● DESCRIPTION OF THE TASK
Set out exactly every line of the entries below, starting at the line that holds "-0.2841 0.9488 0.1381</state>" and stopping after the line that holds "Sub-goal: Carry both".

● RECORDS SUPPLIED
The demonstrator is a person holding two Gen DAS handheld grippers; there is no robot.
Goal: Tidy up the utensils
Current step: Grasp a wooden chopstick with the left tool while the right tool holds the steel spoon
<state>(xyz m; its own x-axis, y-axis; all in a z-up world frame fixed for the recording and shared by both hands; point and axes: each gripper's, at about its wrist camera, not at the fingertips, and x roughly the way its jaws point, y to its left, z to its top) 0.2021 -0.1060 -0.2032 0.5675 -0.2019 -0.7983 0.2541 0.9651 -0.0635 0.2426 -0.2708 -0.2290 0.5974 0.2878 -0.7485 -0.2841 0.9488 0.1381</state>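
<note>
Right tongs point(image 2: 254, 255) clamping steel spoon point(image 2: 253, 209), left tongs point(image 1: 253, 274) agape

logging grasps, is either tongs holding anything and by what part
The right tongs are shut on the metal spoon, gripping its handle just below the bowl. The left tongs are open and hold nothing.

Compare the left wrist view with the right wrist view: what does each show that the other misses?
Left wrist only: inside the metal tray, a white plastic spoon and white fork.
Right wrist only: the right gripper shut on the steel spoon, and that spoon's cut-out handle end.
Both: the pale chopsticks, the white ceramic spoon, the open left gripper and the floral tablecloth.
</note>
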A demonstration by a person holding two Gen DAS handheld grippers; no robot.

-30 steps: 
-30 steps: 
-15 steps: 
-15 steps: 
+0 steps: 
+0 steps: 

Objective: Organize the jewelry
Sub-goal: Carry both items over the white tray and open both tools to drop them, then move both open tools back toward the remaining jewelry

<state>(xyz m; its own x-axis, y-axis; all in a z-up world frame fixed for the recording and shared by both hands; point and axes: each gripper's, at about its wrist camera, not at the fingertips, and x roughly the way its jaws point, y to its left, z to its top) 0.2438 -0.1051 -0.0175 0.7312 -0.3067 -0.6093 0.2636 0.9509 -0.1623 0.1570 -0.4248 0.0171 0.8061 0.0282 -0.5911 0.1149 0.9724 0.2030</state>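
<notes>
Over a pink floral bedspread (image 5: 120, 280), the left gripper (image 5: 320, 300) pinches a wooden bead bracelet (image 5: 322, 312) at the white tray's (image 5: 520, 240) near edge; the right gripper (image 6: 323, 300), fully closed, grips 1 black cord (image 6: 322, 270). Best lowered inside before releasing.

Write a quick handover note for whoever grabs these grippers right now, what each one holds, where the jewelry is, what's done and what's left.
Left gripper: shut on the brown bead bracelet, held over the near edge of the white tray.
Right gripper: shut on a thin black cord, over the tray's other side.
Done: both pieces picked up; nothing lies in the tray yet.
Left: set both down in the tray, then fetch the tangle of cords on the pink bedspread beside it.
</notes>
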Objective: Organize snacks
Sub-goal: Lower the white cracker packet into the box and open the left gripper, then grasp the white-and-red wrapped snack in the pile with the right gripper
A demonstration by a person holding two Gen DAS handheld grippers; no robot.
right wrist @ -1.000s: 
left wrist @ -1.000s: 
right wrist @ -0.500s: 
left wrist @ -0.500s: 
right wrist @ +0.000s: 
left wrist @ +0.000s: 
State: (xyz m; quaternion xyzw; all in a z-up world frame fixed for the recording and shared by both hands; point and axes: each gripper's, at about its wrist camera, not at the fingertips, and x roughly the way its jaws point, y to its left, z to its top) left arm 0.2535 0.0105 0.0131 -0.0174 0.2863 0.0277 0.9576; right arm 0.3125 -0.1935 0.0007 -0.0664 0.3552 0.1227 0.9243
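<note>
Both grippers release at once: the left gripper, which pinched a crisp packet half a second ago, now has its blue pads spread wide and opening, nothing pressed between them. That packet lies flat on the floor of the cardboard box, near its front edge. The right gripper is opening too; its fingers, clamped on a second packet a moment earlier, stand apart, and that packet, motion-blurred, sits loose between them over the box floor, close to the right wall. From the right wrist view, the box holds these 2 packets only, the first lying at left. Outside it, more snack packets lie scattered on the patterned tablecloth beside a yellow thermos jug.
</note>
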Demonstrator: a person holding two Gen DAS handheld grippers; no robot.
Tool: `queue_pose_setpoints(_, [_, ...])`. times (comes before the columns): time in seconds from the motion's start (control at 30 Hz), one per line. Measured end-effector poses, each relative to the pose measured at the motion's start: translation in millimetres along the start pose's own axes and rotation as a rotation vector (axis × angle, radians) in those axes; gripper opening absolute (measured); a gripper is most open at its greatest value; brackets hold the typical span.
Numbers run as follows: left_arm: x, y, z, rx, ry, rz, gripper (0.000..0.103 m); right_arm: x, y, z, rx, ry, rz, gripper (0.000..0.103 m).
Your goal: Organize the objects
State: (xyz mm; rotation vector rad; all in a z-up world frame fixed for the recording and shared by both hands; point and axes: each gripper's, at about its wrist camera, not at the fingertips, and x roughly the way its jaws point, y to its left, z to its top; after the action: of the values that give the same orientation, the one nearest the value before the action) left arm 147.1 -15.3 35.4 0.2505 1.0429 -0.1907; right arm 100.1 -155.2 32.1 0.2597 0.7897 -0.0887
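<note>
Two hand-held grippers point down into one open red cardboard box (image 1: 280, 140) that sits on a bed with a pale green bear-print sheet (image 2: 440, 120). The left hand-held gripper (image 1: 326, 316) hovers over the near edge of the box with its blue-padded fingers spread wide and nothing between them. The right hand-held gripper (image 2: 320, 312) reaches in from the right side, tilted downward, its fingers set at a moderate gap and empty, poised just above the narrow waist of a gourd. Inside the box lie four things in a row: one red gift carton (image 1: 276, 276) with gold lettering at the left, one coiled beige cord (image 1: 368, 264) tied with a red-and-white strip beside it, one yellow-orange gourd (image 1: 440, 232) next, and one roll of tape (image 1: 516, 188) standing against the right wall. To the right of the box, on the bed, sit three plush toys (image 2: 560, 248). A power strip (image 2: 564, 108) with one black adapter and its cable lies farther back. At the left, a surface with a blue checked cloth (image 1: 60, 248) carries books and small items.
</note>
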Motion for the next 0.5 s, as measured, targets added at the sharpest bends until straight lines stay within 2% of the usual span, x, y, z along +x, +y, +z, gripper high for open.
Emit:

● EXERCISE SOLUTION
<state>(xyz m; its own x-axis, y-axis; all in a z-up world frame fixed for the recording and shared by both hands; point and axes: each gripper's, at about its wrist camera, not at the fingertips, and x roughly the way its jaws point, y to its left, z to its top) 0.2021 -0.1060 -0.2032 0.5675 -0.2019 -0.7983 0.2541 0.9651 -0.0635 0.2426 -0.2708 -0.2290 0.5974 0.2878 -0.7485 -0.2841 0.9488 0.1381</state>
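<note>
Right tongs point(image 2: 254, 255) clamping steel spoon point(image 2: 253, 209), left tongs point(image 1: 253, 274) agape

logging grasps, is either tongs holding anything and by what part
The right tongs are shut on the metal spoon, gripping its handle just below the bowl. The left tongs are open and hold nothing.

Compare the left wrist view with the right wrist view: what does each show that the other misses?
Left wrist only: inside the metal tray, a white plastic spoon and white fork.
Right wrist only: the right gripper shut on the steel spoon, and that spoon's cut-out handle end.
Both: the pale chopsticks, the white ceramic spoon, the open left gripper and the floral tablecloth.
</note>
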A demonstration by a person holding two Gen DAS handheld grippers; no robot.

-30 steps: 
-30 steps: 
-15 steps: 
-15 steps: 
+0 steps: 
+0 steps: 

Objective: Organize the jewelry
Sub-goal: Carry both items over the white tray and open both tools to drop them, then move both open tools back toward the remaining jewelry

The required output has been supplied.